____ Material shown
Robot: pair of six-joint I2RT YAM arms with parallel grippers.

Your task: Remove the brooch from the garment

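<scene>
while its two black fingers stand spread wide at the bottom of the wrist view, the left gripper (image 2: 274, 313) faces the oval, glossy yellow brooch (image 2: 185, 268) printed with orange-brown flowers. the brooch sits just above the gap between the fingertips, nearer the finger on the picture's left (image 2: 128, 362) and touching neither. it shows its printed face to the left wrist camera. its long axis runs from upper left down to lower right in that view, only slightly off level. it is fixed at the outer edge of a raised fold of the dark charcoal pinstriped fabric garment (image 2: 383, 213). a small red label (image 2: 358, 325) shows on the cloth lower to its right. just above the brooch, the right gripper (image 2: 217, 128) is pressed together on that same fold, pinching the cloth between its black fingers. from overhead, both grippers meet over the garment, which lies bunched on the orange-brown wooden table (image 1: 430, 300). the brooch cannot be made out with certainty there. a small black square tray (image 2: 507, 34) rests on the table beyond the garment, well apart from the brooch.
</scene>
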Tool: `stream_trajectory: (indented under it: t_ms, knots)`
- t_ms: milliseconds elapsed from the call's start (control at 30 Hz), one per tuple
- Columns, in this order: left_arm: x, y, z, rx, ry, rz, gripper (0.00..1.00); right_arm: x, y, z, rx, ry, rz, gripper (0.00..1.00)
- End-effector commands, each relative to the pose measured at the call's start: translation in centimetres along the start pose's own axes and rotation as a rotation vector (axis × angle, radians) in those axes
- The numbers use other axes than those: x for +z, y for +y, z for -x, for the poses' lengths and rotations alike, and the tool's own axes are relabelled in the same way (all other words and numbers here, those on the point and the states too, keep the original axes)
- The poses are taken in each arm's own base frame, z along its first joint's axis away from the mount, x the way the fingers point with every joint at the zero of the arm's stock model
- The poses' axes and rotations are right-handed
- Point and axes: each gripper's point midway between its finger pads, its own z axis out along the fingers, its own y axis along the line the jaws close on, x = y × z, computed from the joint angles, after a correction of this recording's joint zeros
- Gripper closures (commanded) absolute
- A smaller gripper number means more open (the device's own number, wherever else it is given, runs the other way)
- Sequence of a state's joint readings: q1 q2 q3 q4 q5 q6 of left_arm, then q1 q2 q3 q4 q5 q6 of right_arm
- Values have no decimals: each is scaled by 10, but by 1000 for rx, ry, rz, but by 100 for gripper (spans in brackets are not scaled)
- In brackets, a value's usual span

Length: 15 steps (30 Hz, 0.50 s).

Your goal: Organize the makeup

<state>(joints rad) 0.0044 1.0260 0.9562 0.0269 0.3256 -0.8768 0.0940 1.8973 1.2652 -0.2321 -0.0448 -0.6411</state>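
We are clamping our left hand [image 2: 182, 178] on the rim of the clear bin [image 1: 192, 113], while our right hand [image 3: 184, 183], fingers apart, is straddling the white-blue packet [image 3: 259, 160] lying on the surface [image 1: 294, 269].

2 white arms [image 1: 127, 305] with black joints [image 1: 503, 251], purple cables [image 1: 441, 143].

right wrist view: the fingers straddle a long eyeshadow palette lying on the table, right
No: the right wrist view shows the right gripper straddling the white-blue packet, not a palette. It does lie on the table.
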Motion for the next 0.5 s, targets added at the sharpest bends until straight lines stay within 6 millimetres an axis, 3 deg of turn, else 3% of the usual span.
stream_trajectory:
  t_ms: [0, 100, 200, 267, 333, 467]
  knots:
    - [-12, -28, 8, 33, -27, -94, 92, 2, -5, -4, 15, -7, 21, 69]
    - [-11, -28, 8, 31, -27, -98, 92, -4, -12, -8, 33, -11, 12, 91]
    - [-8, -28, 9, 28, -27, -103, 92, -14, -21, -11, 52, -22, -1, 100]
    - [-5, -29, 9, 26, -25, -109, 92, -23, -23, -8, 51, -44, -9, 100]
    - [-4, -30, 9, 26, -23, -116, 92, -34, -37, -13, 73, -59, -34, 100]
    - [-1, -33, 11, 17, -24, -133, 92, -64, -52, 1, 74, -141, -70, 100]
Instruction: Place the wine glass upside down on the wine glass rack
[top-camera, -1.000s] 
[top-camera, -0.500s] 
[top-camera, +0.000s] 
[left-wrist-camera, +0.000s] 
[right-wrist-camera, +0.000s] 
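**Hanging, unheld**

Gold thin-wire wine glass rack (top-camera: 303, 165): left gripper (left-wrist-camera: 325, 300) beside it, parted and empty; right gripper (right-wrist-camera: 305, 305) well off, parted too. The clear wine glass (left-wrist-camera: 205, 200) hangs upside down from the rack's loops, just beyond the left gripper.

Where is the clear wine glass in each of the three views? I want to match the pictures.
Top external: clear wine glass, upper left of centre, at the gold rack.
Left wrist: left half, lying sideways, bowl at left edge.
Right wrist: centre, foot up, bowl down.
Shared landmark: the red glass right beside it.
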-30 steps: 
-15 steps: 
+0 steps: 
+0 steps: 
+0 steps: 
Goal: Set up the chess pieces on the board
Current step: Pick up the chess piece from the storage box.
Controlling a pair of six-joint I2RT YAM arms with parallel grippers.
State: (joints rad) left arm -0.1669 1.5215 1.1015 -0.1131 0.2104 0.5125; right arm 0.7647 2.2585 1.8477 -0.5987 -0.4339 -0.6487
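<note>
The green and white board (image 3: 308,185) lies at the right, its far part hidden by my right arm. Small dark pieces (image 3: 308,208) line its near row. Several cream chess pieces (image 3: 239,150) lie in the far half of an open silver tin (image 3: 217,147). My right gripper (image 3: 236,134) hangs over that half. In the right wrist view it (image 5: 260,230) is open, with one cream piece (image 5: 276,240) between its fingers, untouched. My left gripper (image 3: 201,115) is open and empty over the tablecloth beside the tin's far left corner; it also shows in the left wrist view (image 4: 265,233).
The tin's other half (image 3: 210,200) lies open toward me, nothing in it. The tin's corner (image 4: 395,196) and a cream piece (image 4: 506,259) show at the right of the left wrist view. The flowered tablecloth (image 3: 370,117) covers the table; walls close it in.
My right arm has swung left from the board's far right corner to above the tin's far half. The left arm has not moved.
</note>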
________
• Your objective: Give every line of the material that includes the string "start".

• Final answer:
- t_ms: milliseconds elapsed from the call's start (control at 30 Hz), one per tuple
- End-effector commands, each relative to the pose measured at the call's start: translation in centimetres along the start pose's own axes and rotation as a rotation vector (axis × angle, radians) in those axes

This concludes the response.